Open erensezener opened 3 years ago
@erensezener Did you figure this out? :)
@gizacard Would you mind providing some instruction on this? which options should be set? Thanks
@gizacard I wanted to train using Multi-GPU (4 gpus) , and for that I used the local_rank=0
, and set following env variables:
RANK=0
NGPU=4
WORLD_SIZE=4
Although I am not aiming for slurs job the code here require me to set MASTER_ADDR
and MASTER_PORT
as well. why? Anyway I set them to be my server ip and a port.
After setting this parameters, when I run the code, the training never starts. Though without distributed_training (single gpu) it works fine.
Can you guide me if I am doing correct?
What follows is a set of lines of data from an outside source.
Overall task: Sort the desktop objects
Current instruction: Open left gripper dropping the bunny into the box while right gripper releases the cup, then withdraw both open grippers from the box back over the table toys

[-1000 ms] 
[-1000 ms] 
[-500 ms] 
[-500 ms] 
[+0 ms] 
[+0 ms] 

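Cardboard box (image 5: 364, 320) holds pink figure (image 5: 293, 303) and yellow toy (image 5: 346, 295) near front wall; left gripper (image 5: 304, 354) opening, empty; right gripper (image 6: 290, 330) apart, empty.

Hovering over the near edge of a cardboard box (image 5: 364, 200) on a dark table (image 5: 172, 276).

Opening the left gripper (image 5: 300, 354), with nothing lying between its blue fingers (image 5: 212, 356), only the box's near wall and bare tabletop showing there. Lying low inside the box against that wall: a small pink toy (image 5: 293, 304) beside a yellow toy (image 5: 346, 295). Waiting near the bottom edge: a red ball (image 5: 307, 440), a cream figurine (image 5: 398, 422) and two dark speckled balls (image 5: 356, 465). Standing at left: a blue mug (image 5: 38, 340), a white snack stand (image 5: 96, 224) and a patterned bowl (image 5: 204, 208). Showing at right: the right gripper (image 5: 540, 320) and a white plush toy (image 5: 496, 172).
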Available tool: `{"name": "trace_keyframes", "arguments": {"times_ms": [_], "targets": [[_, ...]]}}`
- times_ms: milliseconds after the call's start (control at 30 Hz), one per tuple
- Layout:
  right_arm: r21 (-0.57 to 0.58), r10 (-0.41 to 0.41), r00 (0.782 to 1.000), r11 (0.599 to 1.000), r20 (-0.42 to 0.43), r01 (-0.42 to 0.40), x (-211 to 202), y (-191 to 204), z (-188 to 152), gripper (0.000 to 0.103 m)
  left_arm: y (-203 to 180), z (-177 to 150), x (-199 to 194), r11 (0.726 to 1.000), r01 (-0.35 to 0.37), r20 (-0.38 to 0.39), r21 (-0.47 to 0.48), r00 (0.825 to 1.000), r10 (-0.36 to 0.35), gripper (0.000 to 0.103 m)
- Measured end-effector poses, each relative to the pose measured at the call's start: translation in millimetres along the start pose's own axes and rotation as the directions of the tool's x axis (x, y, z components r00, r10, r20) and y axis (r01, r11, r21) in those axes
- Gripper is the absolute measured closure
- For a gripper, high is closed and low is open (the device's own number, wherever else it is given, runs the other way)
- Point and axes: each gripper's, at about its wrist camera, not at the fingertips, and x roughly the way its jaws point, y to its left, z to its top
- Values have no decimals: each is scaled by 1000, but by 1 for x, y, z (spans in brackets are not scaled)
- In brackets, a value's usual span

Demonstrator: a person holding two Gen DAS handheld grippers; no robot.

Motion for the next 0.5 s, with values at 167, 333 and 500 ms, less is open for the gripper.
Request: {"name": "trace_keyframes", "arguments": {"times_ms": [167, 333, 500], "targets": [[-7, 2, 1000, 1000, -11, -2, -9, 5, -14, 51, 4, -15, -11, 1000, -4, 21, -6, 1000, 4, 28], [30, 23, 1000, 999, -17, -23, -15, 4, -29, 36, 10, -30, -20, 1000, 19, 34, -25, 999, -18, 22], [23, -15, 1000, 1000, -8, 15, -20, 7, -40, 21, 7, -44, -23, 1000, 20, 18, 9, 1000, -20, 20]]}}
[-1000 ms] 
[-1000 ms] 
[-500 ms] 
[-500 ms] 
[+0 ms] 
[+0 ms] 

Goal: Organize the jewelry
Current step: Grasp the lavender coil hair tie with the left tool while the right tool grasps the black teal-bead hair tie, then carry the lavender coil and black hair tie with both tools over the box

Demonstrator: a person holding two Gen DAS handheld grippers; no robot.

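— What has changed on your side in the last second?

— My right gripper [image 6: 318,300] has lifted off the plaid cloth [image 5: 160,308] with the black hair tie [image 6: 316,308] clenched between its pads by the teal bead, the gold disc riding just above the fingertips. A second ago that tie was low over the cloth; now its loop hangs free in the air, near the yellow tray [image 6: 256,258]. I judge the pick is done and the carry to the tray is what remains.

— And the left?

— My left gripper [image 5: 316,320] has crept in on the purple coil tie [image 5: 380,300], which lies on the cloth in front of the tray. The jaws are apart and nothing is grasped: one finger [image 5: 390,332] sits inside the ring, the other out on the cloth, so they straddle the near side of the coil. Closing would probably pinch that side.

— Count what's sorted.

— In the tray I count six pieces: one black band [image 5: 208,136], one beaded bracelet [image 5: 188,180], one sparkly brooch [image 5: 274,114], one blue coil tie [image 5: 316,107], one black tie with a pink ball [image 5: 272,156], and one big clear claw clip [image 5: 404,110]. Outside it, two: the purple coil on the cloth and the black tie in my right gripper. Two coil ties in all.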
Thanks
NGPU=<num of gpus in one node> python -m torch.distributed.launch --nproc_per_node=<num of gpus in one node> train_reader.py \
--use_checkpoint \
--lr 0.00005 \
--optim adamw \
--scheduler linear \
--weight_decay 0.01 \
--text_maxlength 250 \
--per_gpu_batch_size <bs> \
--n_context 100 \
--total_step 15000 \
--warmup_step 1000 \
--train_data open_domain_data/NQ/train.json \
--eval_data open_domain_data/NQ/dev.json \
--model_size base \
--name testing_base_model_nq \
--checkpoint_dir pretrained_models \
--accumulation_steps <steps>
Something like this worked for me
@fabrahman Could you provide an update on this issue? I have exactly the same issue, and I found that the code freezes without any error message after executing line 194 of train_reader.py
After setting this parameters, when I run the code, the training never starts. Though without distributed_training (single gpu) it works fine.
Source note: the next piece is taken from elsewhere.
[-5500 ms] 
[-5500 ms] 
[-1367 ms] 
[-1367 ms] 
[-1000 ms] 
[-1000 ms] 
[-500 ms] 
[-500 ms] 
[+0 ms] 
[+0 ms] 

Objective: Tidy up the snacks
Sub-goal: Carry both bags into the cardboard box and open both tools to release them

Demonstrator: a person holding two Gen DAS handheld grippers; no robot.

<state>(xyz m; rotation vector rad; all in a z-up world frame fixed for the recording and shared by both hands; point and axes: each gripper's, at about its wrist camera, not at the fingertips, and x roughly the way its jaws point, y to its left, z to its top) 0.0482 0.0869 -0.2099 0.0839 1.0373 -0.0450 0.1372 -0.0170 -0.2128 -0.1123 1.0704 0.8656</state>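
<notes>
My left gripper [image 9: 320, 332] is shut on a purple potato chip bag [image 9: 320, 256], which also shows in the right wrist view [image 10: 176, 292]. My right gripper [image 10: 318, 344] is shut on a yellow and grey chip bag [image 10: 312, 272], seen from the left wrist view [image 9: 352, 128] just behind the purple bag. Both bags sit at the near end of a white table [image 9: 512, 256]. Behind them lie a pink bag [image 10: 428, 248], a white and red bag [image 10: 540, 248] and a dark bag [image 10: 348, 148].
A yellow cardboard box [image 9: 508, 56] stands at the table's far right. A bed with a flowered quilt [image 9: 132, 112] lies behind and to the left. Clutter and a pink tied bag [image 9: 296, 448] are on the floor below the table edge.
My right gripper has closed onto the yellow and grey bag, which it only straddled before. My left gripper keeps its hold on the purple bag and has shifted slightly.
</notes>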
@Duemoo I also encountered this problem, using multiple gpu, I found that the code freezes without any error message after executing line 194 of train_reader.py, how did you solve it? Thanks!
I see that there is some code supporting multi-GPUs, eg here and here.
However, I don't see an option/flag to actually utilize distributed computing. Could you clarify?
Thank you.